Tencent's Hunyuan AI team has open-sourced HY-WorldPlay, a streaming video diffusion model that turns a single image or text prompt into an interactive, explorable environment running at 24 frames per second. The system, part of the broader Hunyuan 3D ecosystem, shipped its initial release on December 17, 2025, with a major follow-up on January 6, 2026, adding open training code, a lighter 5B-parameter model, and a waitlist-free online demo.
A quick clarification on what this actually is: WorldPlay doesn't build traditional 3D meshes. It's a video diffusion model that predicts the next 16 frames of video based on your keyboard and mouse input, creating the illusion of navigating a 3D space. The trick is consistency. Leave an area and come back, and the geometry holds. That's the hard part, and it's where most competing approaches fall apart. The research paper credits four techniques: a dual action representation for handling both keyboard and camera-pose inputs, a reconstituted context memory that keeps old frames accessible, an RL post-training step called WorldCompass, and a distillation method called Context Forcing that maintains long-range coherence at real-time speeds.
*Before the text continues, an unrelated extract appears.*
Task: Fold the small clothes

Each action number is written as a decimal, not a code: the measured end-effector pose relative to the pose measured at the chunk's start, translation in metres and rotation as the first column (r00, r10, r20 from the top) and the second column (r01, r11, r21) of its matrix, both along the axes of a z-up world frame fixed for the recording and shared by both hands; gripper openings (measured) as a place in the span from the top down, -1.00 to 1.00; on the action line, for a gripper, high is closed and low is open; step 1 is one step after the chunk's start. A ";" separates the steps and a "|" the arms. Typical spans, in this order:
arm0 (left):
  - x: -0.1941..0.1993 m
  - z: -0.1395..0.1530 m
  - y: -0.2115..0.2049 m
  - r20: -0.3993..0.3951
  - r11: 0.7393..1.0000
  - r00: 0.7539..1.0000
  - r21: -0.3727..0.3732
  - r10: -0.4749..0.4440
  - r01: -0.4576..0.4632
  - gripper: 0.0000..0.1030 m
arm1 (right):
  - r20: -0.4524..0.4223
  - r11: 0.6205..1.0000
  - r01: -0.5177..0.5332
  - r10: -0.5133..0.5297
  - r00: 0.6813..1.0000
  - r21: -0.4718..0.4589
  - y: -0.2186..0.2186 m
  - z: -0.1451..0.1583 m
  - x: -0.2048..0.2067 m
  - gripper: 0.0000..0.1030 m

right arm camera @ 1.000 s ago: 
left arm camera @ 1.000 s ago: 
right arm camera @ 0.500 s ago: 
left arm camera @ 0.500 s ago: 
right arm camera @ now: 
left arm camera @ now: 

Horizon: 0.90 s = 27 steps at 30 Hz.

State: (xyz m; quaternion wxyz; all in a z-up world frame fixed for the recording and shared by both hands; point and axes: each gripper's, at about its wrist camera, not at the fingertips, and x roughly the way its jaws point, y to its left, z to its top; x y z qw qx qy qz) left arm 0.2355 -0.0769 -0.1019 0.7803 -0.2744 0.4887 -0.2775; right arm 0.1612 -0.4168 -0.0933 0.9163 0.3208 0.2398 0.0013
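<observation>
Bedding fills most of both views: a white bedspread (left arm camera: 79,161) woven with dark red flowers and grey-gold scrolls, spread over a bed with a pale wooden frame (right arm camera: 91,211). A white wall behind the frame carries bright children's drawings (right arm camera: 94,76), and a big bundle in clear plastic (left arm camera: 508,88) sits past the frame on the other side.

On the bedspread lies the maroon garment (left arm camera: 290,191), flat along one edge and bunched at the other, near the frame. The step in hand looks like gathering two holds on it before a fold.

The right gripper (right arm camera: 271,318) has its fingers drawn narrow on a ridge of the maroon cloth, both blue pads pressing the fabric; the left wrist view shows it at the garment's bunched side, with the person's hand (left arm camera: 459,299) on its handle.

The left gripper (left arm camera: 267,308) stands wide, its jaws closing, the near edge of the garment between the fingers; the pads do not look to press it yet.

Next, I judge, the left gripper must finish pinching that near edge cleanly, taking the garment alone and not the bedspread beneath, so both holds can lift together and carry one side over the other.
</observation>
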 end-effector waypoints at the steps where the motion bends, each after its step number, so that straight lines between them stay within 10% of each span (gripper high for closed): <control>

Two model variants are available on Hugging Face: an 8B version built on HunyuanVideo 1.5 (recommended, better action control) and a lighter 5B version based on WAN that runs on consumer GPUs but with reduced quality. The full training pipeline is now open, trained on 320,000 real and synthetic videos. All benchmarks in the paper are self-reported, and independent testing hasn't surfaced yet. The 24 FPS figure requires multi-GPU inference across 8 GPUs with sequence parallelism, so don't expect that on a single card.
Bottom Line
WorldPlay ships two open-source model variants (8B and 5B) with full training code, though the 24 FPS claim requires 8-GPU inference.
Quick Facts
- 24 FPS streaming video generation at 720p (company-reported, 8-GPU setup)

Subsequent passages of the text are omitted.